Where a picture appears in the data below, exclude it; restate everything else word for word.

══ Input data

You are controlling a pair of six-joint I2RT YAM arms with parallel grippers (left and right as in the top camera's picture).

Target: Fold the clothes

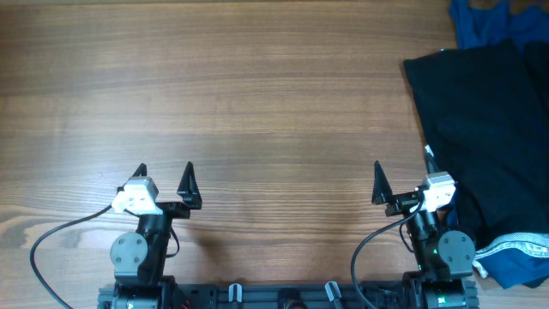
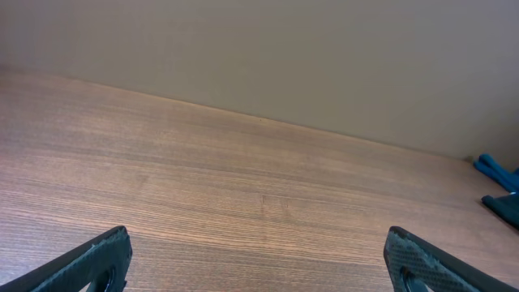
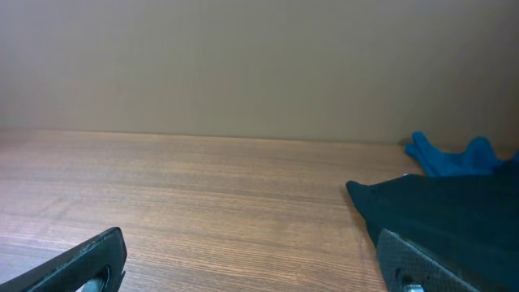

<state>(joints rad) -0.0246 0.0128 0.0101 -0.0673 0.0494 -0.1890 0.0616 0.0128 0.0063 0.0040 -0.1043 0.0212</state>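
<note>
The black garment [image 1: 489, 129] lies spread at the right side of the table, running from the far right down to the front right. It also shows in the right wrist view [image 3: 454, 211] and as a dark corner in the left wrist view [image 2: 507, 209]. My right gripper [image 1: 401, 176] is open and empty, its right finger at the garment's left edge; in its own view [image 3: 251, 259] the jaws frame bare wood. My left gripper [image 1: 163, 176] is open and empty at the front left, far from the garment; its wrist view [image 2: 259, 259] shows bare wood.
A bright blue cloth [image 1: 493, 21] lies bunched at the far right corner, touching the garment's far edge; it shows in the right wrist view [image 3: 454, 154]. A dark blue piece with a pale trim [image 1: 519, 253] lies at the front right. A plain wall stands behind the wooden table [image 1: 240, 103].
</note>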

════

**Exercise response**.
You are controlling a pair of six-joint I2RT YAM arms with parallel grippers (left and right as in the top camera's picture).

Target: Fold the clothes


<state>(joints rad) -0.0246 0.0128 0.0101 -0.0673 0.0494 -0.1890 0.0616 0.0128 0.0063 0.0040 -0.1043 0.0212</state>
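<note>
The black garment [image 1: 489, 129] lies spread at the right side of the table, running from the far right down to the front right. It also shows in the right wrist view [image 3: 454, 211] and as a dark corner in the left wrist view [image 2: 507, 209]. My right gripper [image 1: 401, 176] is open and empty, its right finger at the garment's left edge; in its own view [image 3: 251, 259] the jaws frame bare wood. My left gripper [image 1: 163, 176] is open and empty at the front left, far from the garment; its wrist view [image 2: 259, 259] shows bare wood.
A bright blue cloth [image 1: 493, 21] lies bunched at the far right corner, touching the garment's far edge; it shows in the right wrist view [image 3: 454, 154]. A dark blue piece with a pale trim [image 1: 519, 253] lies at the front right. A plain wall stands behind the wooden table [image 1: 240, 103].
</note>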

The output requires no further additions.